A typical expectation is a 10 percent return on capital. Assumptions are that companies can re-invest out of returns net of investor obligations (interest on debt and dividends). For that to happen, U.S. producers would need a total cost structure (capex plus opex plus total return) that pays back annual capex as well as ongoing, booked finding and development expenses and does not exceed commodity price (left panel in figure below; full cycle through 2018; 2019 costs remained just below the traded light sweet crude, West Texas Intermediate). Heading into COVID-19 and the Russia-Saudi standoff, improved discipline and improving oil prices were yielding better cash balances after a long drought (right panel in figure below; companies were continuing to be cash flow positive during 2019 quarters).
Volumes from larger shale wells, pads and cubes exceed midstream capacity, so that prices paid for production have been heavily discounted to the traded commodity indexes. This especially has been true for natural gas, particularly Permian associated gas yielding negative prices to many producers. Hedging can make up some, but not all, of the cash loss. Underlying cost structure for oily companies (larger and oilier producers tend to have higher cost structures than smaller and gassier ones) highlights the cash generation deficit.
Fourth, any new investment – even drilling to maintain a company’s operations and workforce – hinges on external capital.
Even before the COVID-19 and Russia-Saudi, much less has been available to the industry, given investor discontent with profitability and cash positions. Unhappiness shows up in S&P industry weightings which, for oil and gas, declined from roughly 12 percent in 2009 post-recession to below 3 percent currently.
In sum, the U.S. oil and gas supply picture exhibits a great deal of vulnerability, arguably much more than it did during precipitous price falls in 2009 or 2014. In 2018, about 2.5 MMBD of oil and 25 BCFD of natural gas came from low volume wells (50 BOED or less).

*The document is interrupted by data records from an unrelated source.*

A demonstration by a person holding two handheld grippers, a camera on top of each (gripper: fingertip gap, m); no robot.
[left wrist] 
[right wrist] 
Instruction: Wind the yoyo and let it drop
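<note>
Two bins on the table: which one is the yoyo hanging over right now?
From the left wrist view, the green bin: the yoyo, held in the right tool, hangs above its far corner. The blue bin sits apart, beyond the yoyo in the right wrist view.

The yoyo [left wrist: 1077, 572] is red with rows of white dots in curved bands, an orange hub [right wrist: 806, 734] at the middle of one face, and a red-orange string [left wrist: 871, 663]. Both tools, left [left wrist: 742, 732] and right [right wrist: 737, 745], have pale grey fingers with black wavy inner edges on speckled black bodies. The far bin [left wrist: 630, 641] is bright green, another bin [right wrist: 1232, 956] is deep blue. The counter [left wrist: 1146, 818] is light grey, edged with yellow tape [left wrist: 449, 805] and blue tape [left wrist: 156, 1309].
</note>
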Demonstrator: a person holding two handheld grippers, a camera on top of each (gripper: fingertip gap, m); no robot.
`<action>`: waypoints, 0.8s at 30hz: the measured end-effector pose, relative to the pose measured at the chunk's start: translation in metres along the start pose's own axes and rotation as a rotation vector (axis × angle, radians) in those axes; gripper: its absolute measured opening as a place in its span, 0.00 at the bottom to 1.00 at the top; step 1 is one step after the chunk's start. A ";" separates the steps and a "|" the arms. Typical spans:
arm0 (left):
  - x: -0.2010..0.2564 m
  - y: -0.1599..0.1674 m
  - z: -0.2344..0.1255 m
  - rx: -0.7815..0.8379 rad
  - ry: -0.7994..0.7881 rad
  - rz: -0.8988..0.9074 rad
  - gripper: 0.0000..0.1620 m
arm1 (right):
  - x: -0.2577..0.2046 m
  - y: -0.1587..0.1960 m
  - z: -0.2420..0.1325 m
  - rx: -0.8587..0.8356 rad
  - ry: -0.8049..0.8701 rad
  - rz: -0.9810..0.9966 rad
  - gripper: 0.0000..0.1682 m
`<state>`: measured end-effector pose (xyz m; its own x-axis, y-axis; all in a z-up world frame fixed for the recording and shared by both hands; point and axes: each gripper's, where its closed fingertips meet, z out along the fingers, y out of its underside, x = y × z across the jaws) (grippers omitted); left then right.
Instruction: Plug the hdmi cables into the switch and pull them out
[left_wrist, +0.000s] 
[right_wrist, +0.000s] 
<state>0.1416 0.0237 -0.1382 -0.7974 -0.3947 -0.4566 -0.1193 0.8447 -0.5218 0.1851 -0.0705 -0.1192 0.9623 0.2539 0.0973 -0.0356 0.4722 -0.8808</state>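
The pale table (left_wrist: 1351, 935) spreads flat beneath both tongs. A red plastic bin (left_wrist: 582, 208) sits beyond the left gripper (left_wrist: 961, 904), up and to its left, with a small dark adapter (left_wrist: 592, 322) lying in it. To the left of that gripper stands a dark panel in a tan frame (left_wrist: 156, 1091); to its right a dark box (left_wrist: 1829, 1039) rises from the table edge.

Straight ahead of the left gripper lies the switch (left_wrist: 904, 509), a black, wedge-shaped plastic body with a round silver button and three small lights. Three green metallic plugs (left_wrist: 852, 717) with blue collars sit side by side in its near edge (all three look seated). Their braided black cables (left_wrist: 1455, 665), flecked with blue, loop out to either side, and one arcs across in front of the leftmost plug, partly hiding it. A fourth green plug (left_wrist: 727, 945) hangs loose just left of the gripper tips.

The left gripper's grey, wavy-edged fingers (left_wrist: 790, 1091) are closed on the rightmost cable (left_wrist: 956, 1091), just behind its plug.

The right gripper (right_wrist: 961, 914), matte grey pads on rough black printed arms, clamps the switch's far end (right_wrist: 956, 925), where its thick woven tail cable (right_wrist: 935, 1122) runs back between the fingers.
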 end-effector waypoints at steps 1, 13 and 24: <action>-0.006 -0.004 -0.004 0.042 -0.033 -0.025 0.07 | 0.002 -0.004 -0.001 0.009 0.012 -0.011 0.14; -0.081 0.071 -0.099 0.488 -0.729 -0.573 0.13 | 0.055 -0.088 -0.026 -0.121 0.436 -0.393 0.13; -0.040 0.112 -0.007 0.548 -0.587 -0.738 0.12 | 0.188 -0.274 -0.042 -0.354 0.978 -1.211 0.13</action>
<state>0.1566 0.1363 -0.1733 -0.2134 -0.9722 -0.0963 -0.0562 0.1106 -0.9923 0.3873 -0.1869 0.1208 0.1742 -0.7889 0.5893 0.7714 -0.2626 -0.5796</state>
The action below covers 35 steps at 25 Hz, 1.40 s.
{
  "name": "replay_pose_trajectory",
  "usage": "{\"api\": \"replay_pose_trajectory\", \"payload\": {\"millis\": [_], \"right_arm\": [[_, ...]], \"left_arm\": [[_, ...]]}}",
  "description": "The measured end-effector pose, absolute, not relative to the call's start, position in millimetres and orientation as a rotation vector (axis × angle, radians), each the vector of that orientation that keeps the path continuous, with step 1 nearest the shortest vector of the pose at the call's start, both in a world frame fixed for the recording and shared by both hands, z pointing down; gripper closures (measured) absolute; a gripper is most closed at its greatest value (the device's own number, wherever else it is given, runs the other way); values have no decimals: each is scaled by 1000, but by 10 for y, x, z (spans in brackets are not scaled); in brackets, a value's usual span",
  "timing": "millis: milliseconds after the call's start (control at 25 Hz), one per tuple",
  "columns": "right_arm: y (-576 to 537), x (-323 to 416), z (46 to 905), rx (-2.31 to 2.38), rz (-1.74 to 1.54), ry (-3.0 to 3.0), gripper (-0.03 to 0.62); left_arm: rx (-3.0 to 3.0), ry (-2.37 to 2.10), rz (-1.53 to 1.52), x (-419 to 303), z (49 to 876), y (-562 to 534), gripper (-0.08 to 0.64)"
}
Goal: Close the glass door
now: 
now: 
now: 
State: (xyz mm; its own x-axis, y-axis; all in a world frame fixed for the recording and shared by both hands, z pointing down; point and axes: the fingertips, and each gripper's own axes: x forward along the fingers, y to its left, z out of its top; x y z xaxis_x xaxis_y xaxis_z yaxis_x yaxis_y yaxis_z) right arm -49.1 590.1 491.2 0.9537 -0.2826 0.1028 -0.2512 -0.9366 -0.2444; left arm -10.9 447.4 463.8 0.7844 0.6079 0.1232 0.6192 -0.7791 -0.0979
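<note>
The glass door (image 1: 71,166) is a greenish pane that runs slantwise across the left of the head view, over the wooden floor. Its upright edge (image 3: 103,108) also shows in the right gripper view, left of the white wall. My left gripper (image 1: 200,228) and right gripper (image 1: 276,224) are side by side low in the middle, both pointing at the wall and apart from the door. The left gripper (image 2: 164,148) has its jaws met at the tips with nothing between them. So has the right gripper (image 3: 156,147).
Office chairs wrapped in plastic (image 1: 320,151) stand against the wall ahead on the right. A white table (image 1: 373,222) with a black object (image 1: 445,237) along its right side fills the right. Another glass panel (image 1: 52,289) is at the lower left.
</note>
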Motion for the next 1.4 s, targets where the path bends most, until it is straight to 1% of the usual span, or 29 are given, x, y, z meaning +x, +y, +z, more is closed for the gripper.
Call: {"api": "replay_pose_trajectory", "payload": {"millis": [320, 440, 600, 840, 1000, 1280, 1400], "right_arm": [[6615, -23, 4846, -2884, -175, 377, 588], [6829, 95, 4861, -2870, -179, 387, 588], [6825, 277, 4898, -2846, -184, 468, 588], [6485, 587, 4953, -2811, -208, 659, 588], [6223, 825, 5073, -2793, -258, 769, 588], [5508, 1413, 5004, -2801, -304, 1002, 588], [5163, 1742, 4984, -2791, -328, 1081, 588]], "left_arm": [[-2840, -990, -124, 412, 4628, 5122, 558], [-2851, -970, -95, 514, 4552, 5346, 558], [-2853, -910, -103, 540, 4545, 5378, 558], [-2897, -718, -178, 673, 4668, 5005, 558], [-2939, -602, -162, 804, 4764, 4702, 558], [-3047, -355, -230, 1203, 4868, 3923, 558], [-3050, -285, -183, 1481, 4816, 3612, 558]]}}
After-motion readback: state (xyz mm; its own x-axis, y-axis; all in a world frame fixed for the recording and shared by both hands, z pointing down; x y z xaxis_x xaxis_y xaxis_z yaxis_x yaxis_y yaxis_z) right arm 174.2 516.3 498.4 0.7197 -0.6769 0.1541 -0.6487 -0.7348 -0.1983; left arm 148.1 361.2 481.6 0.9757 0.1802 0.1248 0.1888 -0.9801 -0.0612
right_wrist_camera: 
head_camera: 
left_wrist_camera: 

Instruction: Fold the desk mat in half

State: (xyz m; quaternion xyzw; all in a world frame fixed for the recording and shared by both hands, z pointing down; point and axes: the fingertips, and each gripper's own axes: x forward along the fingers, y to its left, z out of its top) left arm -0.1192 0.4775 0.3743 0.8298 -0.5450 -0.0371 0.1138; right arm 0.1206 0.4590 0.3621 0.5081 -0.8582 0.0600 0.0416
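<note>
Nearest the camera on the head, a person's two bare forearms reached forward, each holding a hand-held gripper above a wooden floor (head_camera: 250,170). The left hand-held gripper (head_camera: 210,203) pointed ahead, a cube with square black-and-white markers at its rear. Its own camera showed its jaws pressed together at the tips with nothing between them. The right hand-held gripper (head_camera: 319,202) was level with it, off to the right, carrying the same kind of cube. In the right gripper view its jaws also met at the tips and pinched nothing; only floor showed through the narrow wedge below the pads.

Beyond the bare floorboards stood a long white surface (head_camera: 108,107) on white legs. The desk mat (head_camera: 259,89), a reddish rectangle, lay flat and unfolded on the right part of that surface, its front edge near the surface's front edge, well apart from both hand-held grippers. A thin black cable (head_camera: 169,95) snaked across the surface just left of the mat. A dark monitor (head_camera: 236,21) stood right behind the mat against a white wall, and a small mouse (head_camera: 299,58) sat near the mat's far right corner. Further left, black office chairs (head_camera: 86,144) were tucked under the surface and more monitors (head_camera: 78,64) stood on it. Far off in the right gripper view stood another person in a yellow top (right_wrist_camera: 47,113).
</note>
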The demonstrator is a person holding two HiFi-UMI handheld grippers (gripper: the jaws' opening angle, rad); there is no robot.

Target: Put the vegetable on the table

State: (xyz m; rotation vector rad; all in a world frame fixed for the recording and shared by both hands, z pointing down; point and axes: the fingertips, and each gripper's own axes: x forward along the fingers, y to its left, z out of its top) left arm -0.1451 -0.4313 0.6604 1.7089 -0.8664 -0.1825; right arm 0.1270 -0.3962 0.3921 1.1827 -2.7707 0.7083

These include a growing population of horizontal wells, now about 143,000 of the roughly 990,000 fleet (all based on EIA/Enverus Drillinginfo). This production could be immediately curtailed as low volume wells that fall below breakeven are plugged and abandoned. “Pure play” shale producers must drill to maintain operations and retain employees, both of which have been expensive to build and hone. The bulk of the domestic producer industry has insufficient cash; overall the sector remains out of favor with capital markets. Larger companies will forgo spending onshore in favor of sustaining GOM assets. Consolidation could reach into the large cap independents. Integrated majors face low returns from value chain capacity that has been rapidly built to accommodate large new domestic volumes from shale plays, ambitious oil and liquefied natural gas (LNG) projects. They also are under pressure to demonstrate competitive performance upstream.
The U.S. has a large, rich resource endowment. The main questions will revolve around how low for how long, extent of industry adjustment, sustainability of essential oil field services, and timing of recovery for which more attractive prices and improved investor sentiment will be key.